>>>
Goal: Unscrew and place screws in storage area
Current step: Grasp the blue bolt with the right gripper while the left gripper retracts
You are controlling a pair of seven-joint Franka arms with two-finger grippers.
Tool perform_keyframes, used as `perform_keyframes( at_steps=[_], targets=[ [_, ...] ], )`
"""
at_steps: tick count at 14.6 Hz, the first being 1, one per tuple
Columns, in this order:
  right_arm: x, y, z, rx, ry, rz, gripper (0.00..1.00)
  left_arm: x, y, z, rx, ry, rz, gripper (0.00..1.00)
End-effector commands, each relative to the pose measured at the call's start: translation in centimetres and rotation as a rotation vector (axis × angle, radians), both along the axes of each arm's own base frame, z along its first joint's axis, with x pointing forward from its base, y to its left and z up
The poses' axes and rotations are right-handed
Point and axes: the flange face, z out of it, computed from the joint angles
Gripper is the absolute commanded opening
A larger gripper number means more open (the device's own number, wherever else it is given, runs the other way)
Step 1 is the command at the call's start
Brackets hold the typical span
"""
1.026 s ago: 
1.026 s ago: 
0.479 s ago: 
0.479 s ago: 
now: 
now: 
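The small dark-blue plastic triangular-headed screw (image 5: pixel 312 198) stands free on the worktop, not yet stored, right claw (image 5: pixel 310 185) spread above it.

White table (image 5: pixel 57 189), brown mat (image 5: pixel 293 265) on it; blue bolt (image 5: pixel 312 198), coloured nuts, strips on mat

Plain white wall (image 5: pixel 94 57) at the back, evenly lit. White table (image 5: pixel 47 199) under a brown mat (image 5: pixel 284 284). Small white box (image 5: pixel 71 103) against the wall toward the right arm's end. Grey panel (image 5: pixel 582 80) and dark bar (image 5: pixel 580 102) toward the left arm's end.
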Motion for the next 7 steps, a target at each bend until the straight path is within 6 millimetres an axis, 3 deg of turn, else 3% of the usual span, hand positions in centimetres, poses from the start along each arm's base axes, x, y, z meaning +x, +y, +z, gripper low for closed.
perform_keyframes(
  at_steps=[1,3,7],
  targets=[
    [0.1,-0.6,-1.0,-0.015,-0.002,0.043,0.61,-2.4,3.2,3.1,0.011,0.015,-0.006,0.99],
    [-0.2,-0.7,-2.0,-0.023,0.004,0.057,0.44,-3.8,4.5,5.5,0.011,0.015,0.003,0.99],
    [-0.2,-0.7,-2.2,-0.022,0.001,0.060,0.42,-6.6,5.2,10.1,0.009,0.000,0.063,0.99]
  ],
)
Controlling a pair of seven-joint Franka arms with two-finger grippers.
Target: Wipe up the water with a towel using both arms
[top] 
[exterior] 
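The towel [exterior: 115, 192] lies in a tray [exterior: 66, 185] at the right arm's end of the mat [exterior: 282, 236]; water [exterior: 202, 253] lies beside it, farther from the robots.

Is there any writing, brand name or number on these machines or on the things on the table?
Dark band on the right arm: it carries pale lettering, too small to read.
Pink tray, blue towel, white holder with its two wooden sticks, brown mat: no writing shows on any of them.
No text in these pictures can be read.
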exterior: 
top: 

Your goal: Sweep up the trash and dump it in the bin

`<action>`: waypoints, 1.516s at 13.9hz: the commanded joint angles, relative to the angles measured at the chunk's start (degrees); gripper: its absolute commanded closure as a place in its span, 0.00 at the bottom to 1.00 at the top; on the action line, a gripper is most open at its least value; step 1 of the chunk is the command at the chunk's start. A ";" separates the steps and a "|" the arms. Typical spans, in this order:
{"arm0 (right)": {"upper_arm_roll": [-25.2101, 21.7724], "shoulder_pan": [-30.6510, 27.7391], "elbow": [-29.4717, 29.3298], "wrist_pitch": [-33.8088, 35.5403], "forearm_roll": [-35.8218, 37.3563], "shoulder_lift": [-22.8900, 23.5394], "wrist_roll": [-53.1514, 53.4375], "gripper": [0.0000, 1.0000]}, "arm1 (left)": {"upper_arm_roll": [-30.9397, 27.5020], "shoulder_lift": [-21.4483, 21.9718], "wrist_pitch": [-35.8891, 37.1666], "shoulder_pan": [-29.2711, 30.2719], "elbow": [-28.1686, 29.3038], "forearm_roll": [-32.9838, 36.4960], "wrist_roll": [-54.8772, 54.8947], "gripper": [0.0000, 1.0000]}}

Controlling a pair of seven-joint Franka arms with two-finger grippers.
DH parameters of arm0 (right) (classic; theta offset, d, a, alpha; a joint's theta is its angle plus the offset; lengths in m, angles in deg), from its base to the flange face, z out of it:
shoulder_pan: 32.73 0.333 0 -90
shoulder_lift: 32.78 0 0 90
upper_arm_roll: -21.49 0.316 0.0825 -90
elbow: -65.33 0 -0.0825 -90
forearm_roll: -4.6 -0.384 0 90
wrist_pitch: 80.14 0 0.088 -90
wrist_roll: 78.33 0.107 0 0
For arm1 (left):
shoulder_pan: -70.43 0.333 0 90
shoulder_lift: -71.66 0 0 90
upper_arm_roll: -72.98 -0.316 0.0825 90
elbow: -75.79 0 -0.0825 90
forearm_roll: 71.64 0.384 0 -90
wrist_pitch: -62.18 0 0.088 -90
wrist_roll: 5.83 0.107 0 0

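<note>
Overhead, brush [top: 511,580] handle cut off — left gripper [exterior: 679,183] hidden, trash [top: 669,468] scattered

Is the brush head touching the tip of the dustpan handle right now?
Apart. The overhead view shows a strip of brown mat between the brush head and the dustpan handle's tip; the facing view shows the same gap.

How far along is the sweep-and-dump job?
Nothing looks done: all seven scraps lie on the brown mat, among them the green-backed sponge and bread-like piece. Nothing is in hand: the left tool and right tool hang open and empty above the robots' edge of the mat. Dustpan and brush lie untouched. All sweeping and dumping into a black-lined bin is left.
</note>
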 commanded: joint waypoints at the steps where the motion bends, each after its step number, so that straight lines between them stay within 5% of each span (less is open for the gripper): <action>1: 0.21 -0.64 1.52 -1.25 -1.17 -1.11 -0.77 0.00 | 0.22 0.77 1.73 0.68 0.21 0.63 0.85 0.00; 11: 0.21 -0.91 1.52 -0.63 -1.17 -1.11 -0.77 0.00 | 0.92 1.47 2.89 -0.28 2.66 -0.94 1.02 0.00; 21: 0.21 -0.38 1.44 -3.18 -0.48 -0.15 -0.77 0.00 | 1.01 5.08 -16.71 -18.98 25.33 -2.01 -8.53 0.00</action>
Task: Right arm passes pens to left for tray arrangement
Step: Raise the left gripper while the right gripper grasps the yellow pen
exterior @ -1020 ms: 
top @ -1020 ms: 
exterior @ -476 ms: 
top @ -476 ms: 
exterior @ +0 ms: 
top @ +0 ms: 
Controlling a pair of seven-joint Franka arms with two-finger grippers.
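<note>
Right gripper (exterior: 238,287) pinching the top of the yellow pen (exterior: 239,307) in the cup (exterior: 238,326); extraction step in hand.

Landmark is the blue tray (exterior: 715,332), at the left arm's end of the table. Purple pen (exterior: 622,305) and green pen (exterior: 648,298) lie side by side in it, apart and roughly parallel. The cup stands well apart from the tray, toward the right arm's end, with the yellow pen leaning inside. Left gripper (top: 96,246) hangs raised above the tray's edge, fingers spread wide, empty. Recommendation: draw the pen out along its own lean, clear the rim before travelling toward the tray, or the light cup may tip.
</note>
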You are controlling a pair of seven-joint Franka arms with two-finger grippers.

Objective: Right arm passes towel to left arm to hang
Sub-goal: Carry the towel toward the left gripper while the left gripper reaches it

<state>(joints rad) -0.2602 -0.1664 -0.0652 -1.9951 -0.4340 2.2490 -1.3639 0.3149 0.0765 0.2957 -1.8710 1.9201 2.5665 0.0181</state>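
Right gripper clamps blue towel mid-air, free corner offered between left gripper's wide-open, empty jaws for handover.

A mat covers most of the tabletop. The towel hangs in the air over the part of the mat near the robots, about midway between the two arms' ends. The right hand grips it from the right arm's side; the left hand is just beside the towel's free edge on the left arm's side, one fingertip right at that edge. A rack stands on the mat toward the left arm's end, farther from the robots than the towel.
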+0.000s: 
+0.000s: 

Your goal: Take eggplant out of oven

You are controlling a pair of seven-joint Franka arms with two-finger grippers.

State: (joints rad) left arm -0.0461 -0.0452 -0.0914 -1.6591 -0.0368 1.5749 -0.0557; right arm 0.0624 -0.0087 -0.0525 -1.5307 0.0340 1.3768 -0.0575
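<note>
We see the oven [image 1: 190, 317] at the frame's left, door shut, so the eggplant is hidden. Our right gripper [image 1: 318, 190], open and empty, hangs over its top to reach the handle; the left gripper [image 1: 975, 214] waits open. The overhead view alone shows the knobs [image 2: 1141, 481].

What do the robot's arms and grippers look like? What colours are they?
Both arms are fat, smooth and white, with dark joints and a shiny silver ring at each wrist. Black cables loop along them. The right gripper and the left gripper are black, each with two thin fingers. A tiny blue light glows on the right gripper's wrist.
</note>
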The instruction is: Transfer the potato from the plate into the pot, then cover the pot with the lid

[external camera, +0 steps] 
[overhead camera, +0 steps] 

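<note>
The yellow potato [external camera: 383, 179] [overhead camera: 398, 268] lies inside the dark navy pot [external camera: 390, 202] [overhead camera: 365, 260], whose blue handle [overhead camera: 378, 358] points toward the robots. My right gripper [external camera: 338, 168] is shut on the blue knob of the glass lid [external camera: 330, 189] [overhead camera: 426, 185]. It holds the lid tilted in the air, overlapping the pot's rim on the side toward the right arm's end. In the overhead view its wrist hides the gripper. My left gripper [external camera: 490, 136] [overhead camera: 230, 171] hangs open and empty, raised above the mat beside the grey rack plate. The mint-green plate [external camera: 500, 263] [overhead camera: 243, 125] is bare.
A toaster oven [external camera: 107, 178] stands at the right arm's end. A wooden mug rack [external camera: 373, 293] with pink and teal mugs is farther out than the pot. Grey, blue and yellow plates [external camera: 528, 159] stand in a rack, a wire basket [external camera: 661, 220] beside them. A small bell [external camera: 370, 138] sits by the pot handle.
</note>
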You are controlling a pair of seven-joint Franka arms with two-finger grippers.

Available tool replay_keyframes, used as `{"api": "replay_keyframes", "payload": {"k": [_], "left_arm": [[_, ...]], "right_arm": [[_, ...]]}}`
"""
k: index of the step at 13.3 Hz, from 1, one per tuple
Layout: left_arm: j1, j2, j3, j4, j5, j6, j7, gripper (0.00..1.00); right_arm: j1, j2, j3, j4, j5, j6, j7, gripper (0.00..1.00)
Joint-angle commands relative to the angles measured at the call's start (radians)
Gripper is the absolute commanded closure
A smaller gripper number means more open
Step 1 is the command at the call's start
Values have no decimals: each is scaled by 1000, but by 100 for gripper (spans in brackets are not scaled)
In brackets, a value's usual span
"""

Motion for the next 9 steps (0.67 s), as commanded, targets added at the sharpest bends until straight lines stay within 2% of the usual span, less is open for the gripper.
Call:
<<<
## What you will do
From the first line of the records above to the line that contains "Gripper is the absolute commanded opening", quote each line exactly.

## Solution for this problem
Goal: Unscrew and place screws in storage area
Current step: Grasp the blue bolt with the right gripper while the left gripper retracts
You are controlling a pair of seven-joint Franka arms with two-finger grippers.
Tool perform_keyframes, used as `perform_keyframes( at_steps=[_], targets=[ [_, ...] ], )`
"""
at_steps: tick count at 14.6 Hz, the first being 1, one per tuple
Columns, in this order:
  right_arm: x, y, z, rx, ry, rz, gripper (0.00..1.00)
  left_arm: x, y, z, rx, ry, rz, gripper (0.00..1.00)
End-effector commands, each relative to the pose measured at the call's start: translation in centimetres and rotation as a rotation vector (axis × angle, radians), both along the axes of each arm's own base frame, z along its first joint's axis, with x pointing forward from its base, y to its left and z up
The poses' axes and rotations are right-handed
Point and axes: the flange face, z out of it, computed from the joint angles
Gripper is the absolute commanded opening

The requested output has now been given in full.